探究学習とは、受け身の座学ではなく、自ら課題を設定し、情報を収集・分析し、解決策を探るという、これからの社会で不可欠な能力を育むことを目的とした学びです。2022年度の学習指導要領改訂により、高校では「総合的な探究の時間」が必修化されました。
しかし、保護者世代は自身が学生時代に経験していないため、具体的なイメージが湧きにくいという声も聞かれます。
そこで
塾選ジャーナルでは、高校生の子どもを持つ保護者100名を対象に、探究学習に関する実態調査を実施。調査の結果、「探究学習」という言葉を知っている保護者はわずか3割、残り7割は「知らない」と回答しました。子どもの教育にとって重要とされながらも、保護者にはまだ十分に認識されていないのが現状です。

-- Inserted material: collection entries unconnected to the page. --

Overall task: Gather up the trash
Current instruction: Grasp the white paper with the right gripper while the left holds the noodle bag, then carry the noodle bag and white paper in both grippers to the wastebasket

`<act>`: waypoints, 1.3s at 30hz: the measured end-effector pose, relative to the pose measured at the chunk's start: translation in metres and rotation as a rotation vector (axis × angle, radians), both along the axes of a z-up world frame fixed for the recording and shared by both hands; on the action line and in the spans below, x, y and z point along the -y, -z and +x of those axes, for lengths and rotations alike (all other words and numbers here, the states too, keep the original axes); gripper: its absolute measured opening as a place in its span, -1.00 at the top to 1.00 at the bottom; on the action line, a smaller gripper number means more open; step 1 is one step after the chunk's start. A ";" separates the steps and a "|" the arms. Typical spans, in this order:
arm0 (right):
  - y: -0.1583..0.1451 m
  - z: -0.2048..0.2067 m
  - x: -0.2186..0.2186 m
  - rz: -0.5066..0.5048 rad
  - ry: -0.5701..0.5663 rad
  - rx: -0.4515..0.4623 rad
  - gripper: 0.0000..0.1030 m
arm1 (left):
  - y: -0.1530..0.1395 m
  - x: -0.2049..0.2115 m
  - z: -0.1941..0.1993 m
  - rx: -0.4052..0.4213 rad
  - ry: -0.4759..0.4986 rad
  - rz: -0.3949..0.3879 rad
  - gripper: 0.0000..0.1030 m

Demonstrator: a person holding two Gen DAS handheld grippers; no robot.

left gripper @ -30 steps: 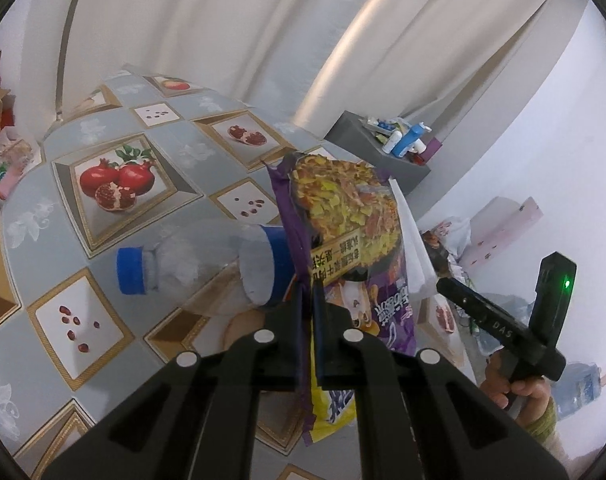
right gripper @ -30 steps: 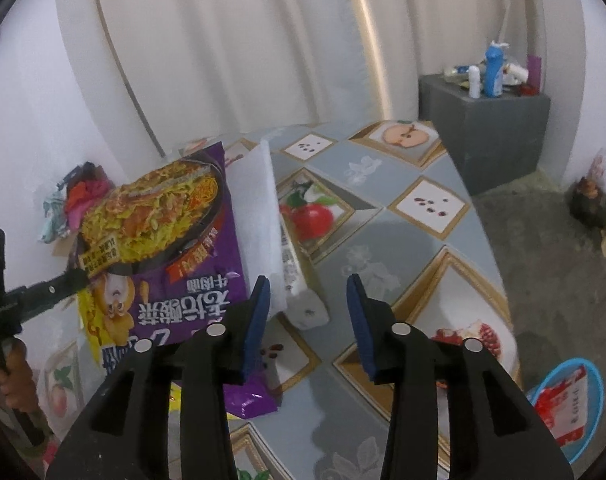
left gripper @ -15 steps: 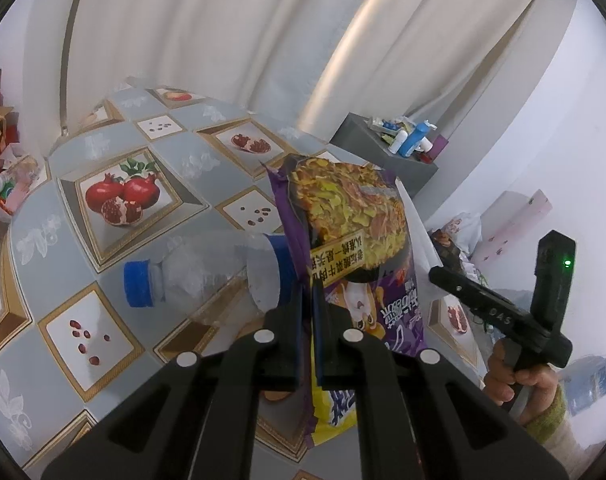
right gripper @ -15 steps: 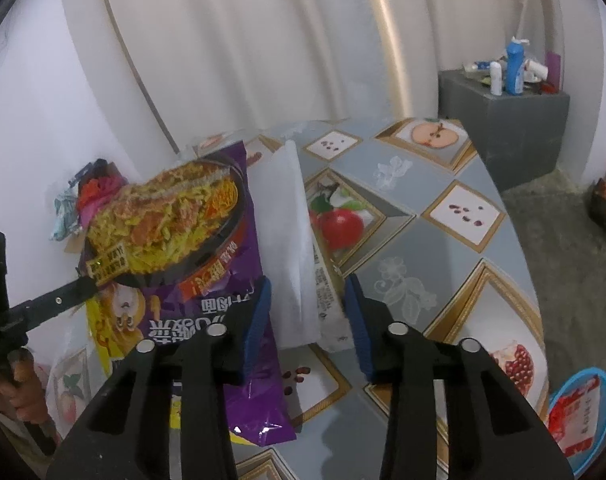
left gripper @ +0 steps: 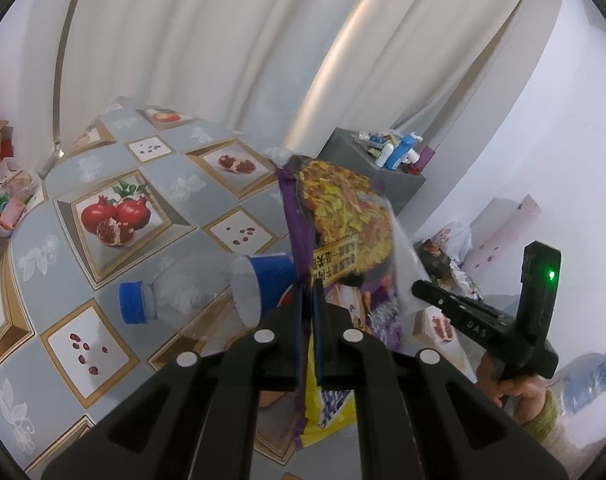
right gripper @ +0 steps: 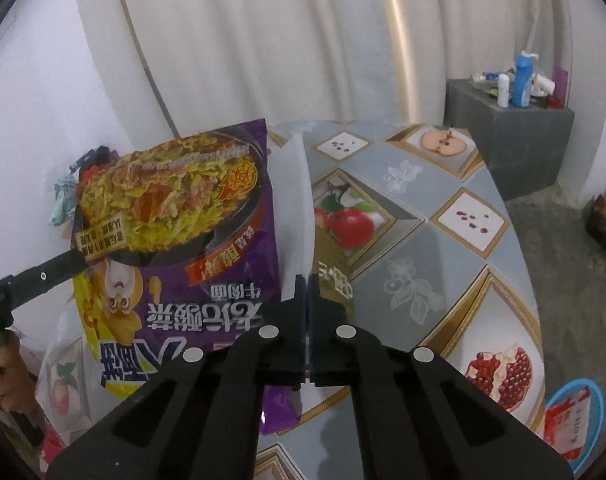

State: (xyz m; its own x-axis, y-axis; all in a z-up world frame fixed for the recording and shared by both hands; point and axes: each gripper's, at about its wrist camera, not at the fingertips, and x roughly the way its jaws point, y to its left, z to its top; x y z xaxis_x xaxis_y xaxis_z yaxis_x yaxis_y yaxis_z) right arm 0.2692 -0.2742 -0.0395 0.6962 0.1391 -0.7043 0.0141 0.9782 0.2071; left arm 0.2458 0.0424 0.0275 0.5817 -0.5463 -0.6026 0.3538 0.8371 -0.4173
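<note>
Two grippers pinch one purple noodle bag: our left gripper clamps its edge, our right gripper its white side at 12 o'clock. Light, crinkly, slippery film held above the table; we judge seams safest.

Right gripper, spread wide a second ago, now closed on the white edge of the noodle packet. Packet larger and nearer in the right wrist view than before.
</note>
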 end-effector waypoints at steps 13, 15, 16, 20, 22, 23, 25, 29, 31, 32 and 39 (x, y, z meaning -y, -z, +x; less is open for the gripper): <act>-0.039 -0.034 0.015 -0.020 0.063 0.095 1.00 | -0.052 -0.004 -0.030 0.091 0.022 -0.078 0.94; -0.047 -0.043 0.019 -0.022 0.077 0.114 1.00 | -0.061 -0.005 -0.037 0.112 0.028 -0.088 0.94; -0.049 -0.046 0.020 -0.022 0.082 0.121 1.00 | -0.064 -0.005 -0.040 0.120 0.030 -0.093 0.94; -0.064 -0.066 0.029 0.000 0.107 0.162 1.00 | -0.081 -0.008 -0.054 0.156 0.046 -0.115 0.95; -0.072 -0.076 0.034 0.006 0.125 0.182 1.00 | -0.090 -0.007 -0.062 0.172 0.059 -0.120 0.95; -0.075 -0.082 0.037 0.003 0.138 0.193 1.00 | -0.093 -0.007 -0.065 0.179 0.062 -0.121 0.95; -0.083 -0.096 0.044 -0.001 0.165 0.216 1.00 | -0.101 -0.006 -0.073 0.204 0.074 -0.123 0.95; -0.092 -0.117 0.058 -0.006 0.218 0.245 1.00 | -0.113 -0.001 -0.086 0.234 0.098 -0.124 0.95; -0.096 -0.130 0.066 -0.009 0.250 0.257 1.00 | -0.118 0.004 -0.090 0.246 0.113 -0.122 0.95; -0.098 -0.137 0.071 -0.012 0.267 0.264 1.00 | -0.120 0.006 -0.092 0.249 0.121 -0.124 0.95; -0.102 -0.192 0.110 -0.018 0.417 0.299 1.00 | -0.128 0.050 -0.102 0.261 0.234 -0.104 0.95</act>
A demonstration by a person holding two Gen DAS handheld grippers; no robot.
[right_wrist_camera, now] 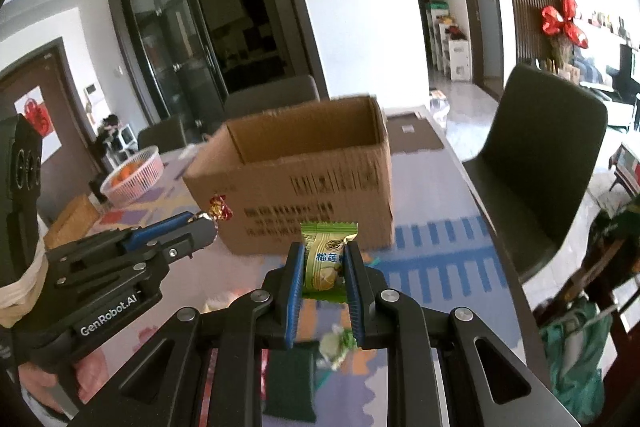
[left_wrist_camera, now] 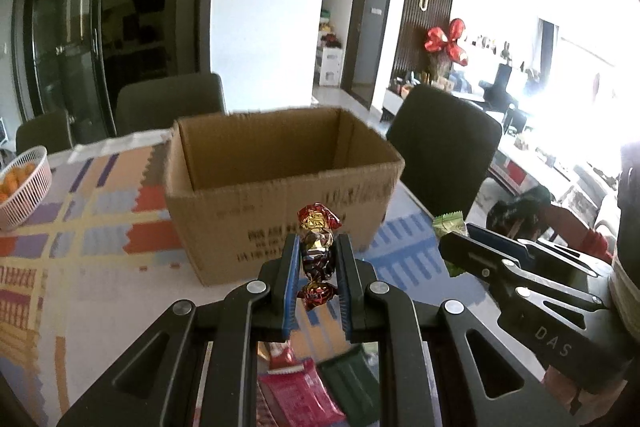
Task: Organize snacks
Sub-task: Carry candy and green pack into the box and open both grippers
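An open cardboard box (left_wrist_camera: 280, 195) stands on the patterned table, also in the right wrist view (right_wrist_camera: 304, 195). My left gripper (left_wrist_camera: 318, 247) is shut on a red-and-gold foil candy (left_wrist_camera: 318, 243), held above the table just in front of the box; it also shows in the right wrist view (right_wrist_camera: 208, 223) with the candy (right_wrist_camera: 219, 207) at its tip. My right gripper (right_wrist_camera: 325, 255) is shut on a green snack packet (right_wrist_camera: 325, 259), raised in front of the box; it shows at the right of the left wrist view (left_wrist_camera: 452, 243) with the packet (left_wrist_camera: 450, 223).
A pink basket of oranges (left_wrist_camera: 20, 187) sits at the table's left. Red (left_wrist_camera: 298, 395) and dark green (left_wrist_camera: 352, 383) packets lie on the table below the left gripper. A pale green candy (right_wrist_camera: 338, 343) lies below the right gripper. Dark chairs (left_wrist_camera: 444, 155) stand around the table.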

本記事では、この調査データを軸に、探究学習の現状、高校生の具体的な取り組み事例、そして家庭でできる効果的なサポート方法を紹介します。
詳細は
こちらをご覧ください。
探究学習とは?意味やメリット、進め方を具体例付きでわかりやすく解説
【2025年最新】総合的な探究の時間とは?高校で始まった“未来の学び”をやさしく解説
保護者の7割が「探究学習」を知らない。家庭への浸透はまだこれから
保護者にとって「探究学習」は、まだ新しい言葉であり、認知度は低いことが分かりました。高校生の子どもを持つ保護者100名に「探究学習という言葉を知っているか」を尋ねたところ、「知っている」と答えたのはわずか30%にとどまりました。実に70%の保護者が「知らない」と回答しており、学校で導入が進む一方で、家庭への浸透には大きな隔たりがあることが見て取れます。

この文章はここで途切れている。